Charlton Media Group
- Industry: Comics
- Founded: 1986
- Founder: Roger Broughton
- Headquarters: Montreal, Quebec, Canada
- Owner: Avalon Communications
- Divisions: A+/A-Plus ACG Classix America's Comics Group Sword in Stone

= Charlton Media Group (Canada) =

Publisher of comics based in Montreal

Charlton Media Group (CMG) is a Montreal-based publisher owned and operated by Canadian entrepreneur Roger Broughton. CMG has published Charlton Comics and American Comics Group reprint comics, under several names, including Sword in Stone, A+, and America's Comics Group.

== History ==
Long-time comics publisher Charlton Comics went out of business in 1985. Most of Charlton's superhero characters had been acquired in 1983 by DC Comics, and Broughton's company Sword in Stone Productions purchased the reprint rights to the remaining Charlton Comics properties in 1986.

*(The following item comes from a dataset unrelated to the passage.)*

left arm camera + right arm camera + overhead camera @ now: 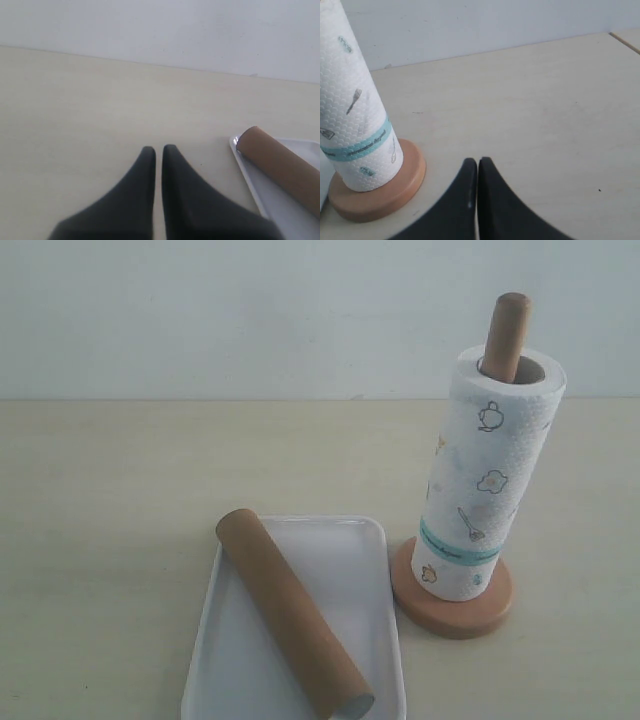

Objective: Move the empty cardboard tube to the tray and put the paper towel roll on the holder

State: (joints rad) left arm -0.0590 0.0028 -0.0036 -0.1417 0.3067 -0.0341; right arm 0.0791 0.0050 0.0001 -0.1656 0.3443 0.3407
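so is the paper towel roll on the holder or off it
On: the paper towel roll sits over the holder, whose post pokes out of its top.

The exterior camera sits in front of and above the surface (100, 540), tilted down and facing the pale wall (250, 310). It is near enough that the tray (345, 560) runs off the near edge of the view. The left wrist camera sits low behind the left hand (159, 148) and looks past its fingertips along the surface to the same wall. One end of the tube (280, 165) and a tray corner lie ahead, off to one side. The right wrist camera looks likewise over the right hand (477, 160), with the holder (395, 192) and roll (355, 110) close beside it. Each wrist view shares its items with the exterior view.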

Broughton produced several reprint titles under the company name of Avalon Communications and its imprint America's Comics Group (ACG), Broughton having also purchased the rights to the defunct American Comics Group properties. Broughton at first concentrated on syndicating material worldwide, while publishing a few comics titles in America, including the 1999 ACG Classix imprint Pulp Comics, which primarily reprinted the early 1940s syndicated newspaper strip, The Shadow, based on the popular Street and Smith Shadow pulp novels and famous radio show character. Charlton material appeared in Europe, Asia, and South Africa. Many children's titles were reprinted by Harvey Comics.

== Merger ==
In 2002, Broughton announced the merger of ACG with a film production company and a graphic design firm to form the "Charlton Media Group" (not related to the Charlton Media Group of Singapore, which produces business-related publications), created in part to publish new comics and reprints featuring Charlton and ACG characters. So far only ACG and Charlton reprints have seen the light of day.

In 2007, an agreement was signed with Dark Horse Comics to reprint American Comics Group's 1960s superheroes, Nemesis and Magicman, and original Herbie comics stories. Thus far, Dark Horse has reprinted all the Herbie stories in three volumes, and single-volume reprints of Nemesis and Magicman.